- _Problem statement_: Without changing anything, reproduce every record below.

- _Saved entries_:
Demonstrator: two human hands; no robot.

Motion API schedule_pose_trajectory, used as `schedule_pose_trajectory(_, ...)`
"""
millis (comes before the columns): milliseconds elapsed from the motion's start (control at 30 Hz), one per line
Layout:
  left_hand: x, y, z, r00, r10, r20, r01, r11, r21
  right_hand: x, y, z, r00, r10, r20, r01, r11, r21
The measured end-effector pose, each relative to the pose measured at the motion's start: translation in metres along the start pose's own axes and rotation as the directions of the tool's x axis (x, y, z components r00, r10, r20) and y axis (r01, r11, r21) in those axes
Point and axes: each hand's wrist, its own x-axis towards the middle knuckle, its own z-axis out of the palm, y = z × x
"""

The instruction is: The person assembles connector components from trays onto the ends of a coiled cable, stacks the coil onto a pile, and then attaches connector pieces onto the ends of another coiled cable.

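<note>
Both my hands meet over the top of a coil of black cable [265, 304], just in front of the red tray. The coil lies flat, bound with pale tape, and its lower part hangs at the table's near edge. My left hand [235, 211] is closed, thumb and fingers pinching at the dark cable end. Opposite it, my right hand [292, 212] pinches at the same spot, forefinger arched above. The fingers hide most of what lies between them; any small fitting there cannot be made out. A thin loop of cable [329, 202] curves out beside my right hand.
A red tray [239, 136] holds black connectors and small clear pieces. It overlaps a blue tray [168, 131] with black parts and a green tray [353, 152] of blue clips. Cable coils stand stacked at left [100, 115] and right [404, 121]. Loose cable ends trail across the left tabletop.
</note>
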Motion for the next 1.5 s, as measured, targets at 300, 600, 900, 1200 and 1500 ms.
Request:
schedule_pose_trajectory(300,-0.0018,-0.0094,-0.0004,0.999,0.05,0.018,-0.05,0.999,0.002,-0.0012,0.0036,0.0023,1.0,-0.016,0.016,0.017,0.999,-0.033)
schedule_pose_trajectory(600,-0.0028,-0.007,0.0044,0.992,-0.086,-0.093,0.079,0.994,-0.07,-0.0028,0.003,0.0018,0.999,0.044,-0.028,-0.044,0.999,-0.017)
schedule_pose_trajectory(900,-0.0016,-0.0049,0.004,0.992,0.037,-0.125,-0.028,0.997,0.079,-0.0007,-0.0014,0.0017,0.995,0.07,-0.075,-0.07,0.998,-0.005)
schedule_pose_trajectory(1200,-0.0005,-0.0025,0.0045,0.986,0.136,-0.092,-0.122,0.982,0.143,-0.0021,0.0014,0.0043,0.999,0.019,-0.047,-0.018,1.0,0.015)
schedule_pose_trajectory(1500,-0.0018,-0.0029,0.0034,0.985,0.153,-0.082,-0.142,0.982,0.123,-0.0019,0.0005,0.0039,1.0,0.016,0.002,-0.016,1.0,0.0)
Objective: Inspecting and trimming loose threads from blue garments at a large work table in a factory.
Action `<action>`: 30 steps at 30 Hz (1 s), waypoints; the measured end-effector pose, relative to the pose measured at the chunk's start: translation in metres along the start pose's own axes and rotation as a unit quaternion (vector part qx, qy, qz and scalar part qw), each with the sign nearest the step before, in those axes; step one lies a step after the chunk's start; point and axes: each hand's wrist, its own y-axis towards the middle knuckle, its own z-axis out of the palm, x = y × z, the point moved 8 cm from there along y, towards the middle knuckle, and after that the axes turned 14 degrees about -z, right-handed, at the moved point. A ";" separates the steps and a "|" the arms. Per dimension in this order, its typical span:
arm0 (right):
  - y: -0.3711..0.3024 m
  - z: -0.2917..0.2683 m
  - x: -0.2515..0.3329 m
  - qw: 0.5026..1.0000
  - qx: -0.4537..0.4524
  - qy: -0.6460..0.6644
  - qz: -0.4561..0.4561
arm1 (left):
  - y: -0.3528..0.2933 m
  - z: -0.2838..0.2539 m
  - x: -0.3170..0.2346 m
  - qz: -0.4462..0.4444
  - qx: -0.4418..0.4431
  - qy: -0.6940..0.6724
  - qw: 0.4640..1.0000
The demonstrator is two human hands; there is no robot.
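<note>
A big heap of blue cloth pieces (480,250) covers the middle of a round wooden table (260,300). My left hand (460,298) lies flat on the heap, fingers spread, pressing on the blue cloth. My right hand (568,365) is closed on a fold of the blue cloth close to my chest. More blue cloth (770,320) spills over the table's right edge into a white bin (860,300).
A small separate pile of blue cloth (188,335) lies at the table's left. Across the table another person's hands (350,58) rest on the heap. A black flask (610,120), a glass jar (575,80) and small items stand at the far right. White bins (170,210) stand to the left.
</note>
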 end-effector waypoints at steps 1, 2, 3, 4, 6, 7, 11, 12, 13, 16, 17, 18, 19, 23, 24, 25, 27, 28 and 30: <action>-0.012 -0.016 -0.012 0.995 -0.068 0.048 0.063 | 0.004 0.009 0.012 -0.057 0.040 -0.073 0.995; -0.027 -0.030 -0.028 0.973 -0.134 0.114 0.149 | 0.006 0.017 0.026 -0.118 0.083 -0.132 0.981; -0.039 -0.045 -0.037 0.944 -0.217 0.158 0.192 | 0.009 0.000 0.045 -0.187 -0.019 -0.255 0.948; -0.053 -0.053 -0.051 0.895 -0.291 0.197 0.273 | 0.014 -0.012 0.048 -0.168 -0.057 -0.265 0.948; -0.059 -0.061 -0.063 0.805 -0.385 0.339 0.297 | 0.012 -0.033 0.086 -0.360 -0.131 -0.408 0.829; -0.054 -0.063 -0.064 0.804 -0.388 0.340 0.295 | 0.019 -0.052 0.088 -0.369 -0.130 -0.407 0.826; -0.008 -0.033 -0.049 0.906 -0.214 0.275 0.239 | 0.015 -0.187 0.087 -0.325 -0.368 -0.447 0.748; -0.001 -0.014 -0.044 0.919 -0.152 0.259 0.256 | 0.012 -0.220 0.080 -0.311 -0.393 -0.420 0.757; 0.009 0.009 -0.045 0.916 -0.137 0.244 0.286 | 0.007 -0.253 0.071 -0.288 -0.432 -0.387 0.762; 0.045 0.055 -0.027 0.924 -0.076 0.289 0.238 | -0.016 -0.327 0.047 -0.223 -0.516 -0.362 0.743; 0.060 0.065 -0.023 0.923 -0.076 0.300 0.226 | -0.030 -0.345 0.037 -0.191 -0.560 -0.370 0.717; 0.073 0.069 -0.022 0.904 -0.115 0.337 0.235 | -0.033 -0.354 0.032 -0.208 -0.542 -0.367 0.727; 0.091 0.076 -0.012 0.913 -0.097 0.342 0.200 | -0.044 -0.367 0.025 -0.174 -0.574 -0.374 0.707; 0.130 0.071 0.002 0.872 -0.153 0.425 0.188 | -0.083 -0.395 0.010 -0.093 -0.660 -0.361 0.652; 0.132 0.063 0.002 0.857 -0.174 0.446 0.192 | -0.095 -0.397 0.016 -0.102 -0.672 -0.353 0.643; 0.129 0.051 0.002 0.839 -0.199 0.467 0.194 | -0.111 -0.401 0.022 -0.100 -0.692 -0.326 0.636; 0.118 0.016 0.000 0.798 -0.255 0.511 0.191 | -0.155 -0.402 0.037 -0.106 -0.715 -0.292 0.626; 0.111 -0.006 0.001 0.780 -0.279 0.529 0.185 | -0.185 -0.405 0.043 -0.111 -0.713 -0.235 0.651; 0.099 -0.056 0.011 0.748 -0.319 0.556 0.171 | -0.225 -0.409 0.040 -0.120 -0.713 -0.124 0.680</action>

- _Expected output_:
Demonstrator: two human hands; no robot.

Motion API schedule_pose_trajectory, used as `schedule_pose_trajectory(_, ...)`
"""
millis (comes before the columns): milliseconds elapsed from the motion's start (control at 30 Hz), one per line
Layout:
  left_hand: x, y, z, r00, r10, r20, r01, r11, r21
  right_hand: x, y, z, r00, r10, r20, r01, r11, r21
The measured end-effector pose, each relative to the pose measured at the motion's start: translation in metres along the start pose's own axes and rotation as the directions of the tool's x axis (x, y, z components r00, r10, r20) and y axis (r01, r11, r21) in those axes
Point and axes: each hand's wrist, its own x-axis towards the middle knuckle, its own z-axis out of the palm, y = z × x
"""

The instruction is: The person assembles connector components from trays onto the ends of a coiled cable, stacks the coil onto a pile, and then attaches connector pieces onto the ends of another coiled cable.

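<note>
Both my hands meet over the top of a coil of black cable [265, 304], just in front of the red tray. The coil lies flat, bound with pale tape, and its lower part hangs at the table's near edge. My left hand [235, 211] is closed, thumb and fingers pinching at the dark cable end. Opposite it, my right hand [292, 212] pinches at the same spot, forefinger arched above. The fingers hide most of what lies between them; any small fitting there cannot be made out. A thin loop of cable [329, 202] curves out beside my right hand.
A red tray [239, 136] holds black connectors and small clear pieces. It overlaps a blue tray [168, 131] with black parts and a green tray [353, 152] of blue clips. Cable coils stand stacked at left [100, 115] and right [404, 121]. Loose cable ends trail across the left tabletop.
</note>
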Motion for the next 1.5 s, as measured, targets at 300, 600, 900, 1200 and 1500 ms.
Request:
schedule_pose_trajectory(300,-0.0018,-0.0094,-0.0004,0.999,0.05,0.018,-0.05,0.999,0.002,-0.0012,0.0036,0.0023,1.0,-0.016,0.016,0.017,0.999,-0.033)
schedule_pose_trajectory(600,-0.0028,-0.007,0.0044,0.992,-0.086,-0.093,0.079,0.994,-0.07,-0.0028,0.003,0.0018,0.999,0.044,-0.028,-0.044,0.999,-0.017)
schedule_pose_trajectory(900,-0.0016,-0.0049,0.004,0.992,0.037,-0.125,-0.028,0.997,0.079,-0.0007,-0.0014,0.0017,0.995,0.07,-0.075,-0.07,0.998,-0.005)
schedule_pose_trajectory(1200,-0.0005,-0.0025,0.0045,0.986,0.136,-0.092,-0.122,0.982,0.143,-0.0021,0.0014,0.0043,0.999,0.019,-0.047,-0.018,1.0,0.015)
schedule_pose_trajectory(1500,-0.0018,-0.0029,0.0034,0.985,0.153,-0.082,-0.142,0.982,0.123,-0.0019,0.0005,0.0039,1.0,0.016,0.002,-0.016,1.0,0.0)
Objective: Inspecting and trimming loose threads from blue garments at a large work table in a factory.
Action `<action>`: 30 steps at 30 Hz (1 s), waypoints; the measured end-effector pose, relative to the pose measured at the chunk's start: translation in metres along the start pose's own axes and rotation as a unit quaternion (vector part qx, qy, qz and scalar part qw), each with the sign nearest the step before, in those axes; step one lies a step after the chunk's start; point and axes: each hand's wrist, its own y-axis towards the middle knuckle, its own z-axis out of the palm, x = y × z, the point moved 8 cm from there along y, towards the middle knuckle, and after that the axes turned 14 degrees about -z, right-handed, at the moved point. A ";" separates the steps and a "|" the arms. Per dimension in this order, its typical span:
arm0 (right):
  - y: -0.3711..0.3024 m
  - z: -0.2917..0.2683 m
  - x: -0.2515..0.3329 m
  - qw: 0.5026..1.0000
  - qx: -0.4537..0.4524
  - qy: -0.6460..0.6644
  - qz: -0.4561..0.4561
arm1 (left):
  - y: -0.3528..0.2933 m
  - z: -0.2838..0.2539 m
  - x: -0.3170..0.2346 m
  - qz: -0.4462..0.4444
  - qx: -0.4418..0.4431
  - qy: -0.6940..0.6724
  - qw: 0.4640..1.0000
The demonstrator is two human hands; there is no robot.
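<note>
A big heap of blue cloth pieces (480,250) covers the middle of a round wooden table (260,300). My left hand (460,298) lies flat on the heap, fingers spread, pressing on the blue cloth. My right hand (568,365) is closed on a fold of the blue cloth close to my chest. More blue cloth (770,320) spills over the table's right edge into a white bin (860,300).
A small separate pile of blue cloth (188,335) lies at the table's left. Across the table another person's hands (350,58) rest on the heap. A black flask (610,120), a glass jar (575,80) and small items stand at the far right. White bins (170,210) stand to the left.
</note>
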 end-effector waypoints at steps 1, 2, 3, 4, 6, 7, 11, 12, 13, 16, 17, 18, 19, 23, 24, 25, 27, 28 and 30: <action>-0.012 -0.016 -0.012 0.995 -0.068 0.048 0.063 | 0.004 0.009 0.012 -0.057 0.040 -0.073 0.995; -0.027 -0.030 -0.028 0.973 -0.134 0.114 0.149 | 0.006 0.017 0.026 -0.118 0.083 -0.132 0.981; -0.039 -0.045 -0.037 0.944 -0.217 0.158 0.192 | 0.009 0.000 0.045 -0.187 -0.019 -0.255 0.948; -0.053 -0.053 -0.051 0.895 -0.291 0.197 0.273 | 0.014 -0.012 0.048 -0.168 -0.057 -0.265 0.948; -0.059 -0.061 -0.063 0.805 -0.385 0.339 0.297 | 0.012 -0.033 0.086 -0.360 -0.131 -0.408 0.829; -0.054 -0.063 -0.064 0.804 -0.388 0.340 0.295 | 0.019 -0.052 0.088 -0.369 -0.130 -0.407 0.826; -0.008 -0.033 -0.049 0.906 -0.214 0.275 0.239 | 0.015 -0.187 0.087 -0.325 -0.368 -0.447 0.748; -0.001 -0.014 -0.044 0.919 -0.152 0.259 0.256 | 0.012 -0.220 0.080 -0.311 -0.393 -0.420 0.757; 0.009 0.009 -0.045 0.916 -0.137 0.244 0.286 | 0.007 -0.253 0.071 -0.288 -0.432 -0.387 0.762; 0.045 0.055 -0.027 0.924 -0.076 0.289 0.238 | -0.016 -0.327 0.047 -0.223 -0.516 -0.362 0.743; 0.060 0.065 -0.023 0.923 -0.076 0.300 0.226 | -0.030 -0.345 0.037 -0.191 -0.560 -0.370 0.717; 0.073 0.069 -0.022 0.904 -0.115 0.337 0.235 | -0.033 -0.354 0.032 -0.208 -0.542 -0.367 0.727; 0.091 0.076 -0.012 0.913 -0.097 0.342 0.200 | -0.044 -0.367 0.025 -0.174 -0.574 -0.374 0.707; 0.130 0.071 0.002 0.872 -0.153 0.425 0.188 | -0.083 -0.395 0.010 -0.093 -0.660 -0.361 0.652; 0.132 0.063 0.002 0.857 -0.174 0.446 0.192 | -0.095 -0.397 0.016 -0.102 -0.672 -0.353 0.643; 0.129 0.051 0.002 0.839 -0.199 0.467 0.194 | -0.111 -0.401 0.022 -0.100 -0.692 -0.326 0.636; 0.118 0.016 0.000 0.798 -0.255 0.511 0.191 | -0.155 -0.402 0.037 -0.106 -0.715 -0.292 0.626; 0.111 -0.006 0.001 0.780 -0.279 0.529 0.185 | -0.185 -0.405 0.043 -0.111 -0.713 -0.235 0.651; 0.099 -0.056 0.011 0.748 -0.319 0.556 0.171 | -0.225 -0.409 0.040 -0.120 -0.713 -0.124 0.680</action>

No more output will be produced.